Your task: Write each line of the material exactly as given, from the top through the line that contains "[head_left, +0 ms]", and omit all pictures.

Dataset content:
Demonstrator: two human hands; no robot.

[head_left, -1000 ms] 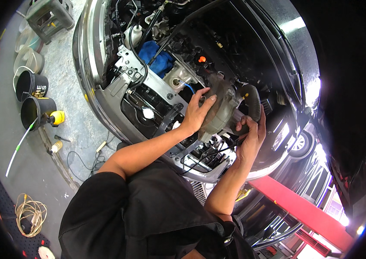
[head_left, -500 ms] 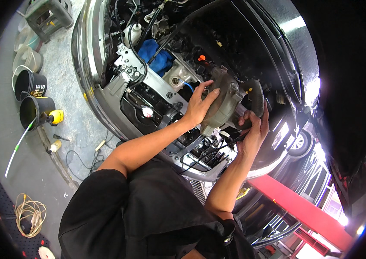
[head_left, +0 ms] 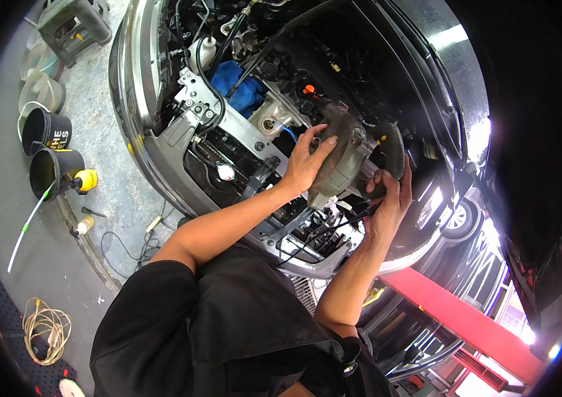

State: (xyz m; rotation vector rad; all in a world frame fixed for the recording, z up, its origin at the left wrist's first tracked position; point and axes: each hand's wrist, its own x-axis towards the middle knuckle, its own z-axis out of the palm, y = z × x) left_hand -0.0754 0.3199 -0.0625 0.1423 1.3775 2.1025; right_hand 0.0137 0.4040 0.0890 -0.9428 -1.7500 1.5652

Solution for this problem:
Demonstrator: two human hands; no robot.

[head_left, -1000 ms] 
[head_left, -500 ms] 
[head_left, +0 ms] 

The answer was written out completely.